LonelyCat124 · 2026-01-12T10:43:42Z

@LonelyCat124 Could we finish this PR without the Assignments as there are a few cases that are just contiguous loops that we could already do? And then do the Assignments in a follow up as they seem complicated and worth disucssing separately.

@sergisiso I'm slightly hesitant since some of the examples I was given by MO do need these (and in fact create wrong code without it) if it were to be applied. I think at least I'd need/want to add a check to see if any omp_... calls are included on the RHS of an assignment for now and fail validation if so? What do you think?

I had started implemeting some logic now for Assignment but the next accesses check is somewhat complicated.

Edit Though: I think we're also limited without Matthew's #3213 anyway so maybe the assignment checks aren't so urgent.

Edit 2: This was my current plan:

        # Assignments can be in the parallel region if they write to a locally
        # defined scalar variable (i.e. the symbol has a AutomaticInterface).
        # TODO The lhs variable needs to be private - not sure we can do that
        # yet.
        if isinstance(node, Assignment):
            if not isinstance(node.lhs.symbol.interface, AutomaticInterface):
                return False
            if node.lhs.symbol.is_array:
                return False
            # TODO We need to mark the LHS variable as private.
            # TODO We need to ensure the next access to the lhs variable is
            # also contained in the same parallel region.
            return True

But the next access check needs to happen in apply when applying the parallel transformation and becomes a bit of a mess I think (since we may end up having to split the parallel regions again at this point).

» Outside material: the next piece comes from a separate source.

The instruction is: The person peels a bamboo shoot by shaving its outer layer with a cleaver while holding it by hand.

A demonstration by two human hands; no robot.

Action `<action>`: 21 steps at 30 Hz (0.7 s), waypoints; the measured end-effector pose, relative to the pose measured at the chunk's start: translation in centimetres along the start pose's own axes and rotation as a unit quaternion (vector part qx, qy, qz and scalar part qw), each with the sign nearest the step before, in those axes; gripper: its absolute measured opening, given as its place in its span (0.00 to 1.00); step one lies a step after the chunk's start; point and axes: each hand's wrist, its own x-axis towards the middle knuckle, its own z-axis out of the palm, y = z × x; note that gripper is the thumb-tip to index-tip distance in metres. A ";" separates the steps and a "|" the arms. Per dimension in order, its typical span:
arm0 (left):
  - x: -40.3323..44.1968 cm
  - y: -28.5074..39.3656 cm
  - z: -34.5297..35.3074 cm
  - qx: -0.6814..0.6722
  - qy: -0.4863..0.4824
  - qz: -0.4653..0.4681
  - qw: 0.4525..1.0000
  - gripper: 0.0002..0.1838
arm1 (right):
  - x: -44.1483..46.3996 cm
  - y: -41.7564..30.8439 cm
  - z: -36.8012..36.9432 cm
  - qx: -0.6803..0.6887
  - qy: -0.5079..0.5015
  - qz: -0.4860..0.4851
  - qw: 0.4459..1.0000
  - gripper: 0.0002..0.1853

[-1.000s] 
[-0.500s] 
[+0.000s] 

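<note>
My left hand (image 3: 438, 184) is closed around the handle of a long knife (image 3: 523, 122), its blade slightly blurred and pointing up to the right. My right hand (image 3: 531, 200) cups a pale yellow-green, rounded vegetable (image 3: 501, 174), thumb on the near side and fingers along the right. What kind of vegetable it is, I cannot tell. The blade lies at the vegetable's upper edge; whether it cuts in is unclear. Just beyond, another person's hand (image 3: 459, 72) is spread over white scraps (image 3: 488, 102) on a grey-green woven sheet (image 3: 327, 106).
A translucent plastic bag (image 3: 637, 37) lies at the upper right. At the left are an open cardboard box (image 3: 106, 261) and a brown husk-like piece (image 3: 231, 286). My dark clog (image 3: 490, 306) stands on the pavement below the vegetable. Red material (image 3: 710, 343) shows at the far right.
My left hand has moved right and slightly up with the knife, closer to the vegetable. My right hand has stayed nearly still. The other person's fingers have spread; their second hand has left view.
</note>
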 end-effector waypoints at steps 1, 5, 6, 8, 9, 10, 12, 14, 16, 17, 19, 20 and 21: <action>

sergisiso · 2026-01-12T10:52:27Z

I'm slightly hesitant since some of the examples I was given by MO do need these (and in fact create wrong code without it) if it were to be applied.

@LonelyCat124 I need some context about this issue, can you paste and example here

sergisiso · 2026-01-12T10:58:28Z

@LonelyCat124 I thought without assignments it would be encapsulating in a transformation what your already implemented in nemo/eg7/openmp_cpu_nowait_trans.py. Does this example also have the problem then?

LonelyCat124 · 2026-01-12T11:17:35Z

@LonelyCat124 I thought without assignments it would be encapsulating in a transformation what your already implemented in nemo/eg7/openmp_cpu_nowait_trans.py. Does this example also have the problem then?

Yeah it would probably be similar, but I was testing it with some code (https://code.metoffice.gov.uk/trac/lfric_apps/browser/main/trunk/science/physics_schemes/source/boundary_layer/bdy_impl3.F90) and we do a lot worse than the manual implementation. I think omp_block = ceiling(tdims%j_end/real(omp_get_num_threads())) is safe to have outside the parallel region, but since we can't put the following loop in an omp do anyway (maybe with force we can) it might not be important.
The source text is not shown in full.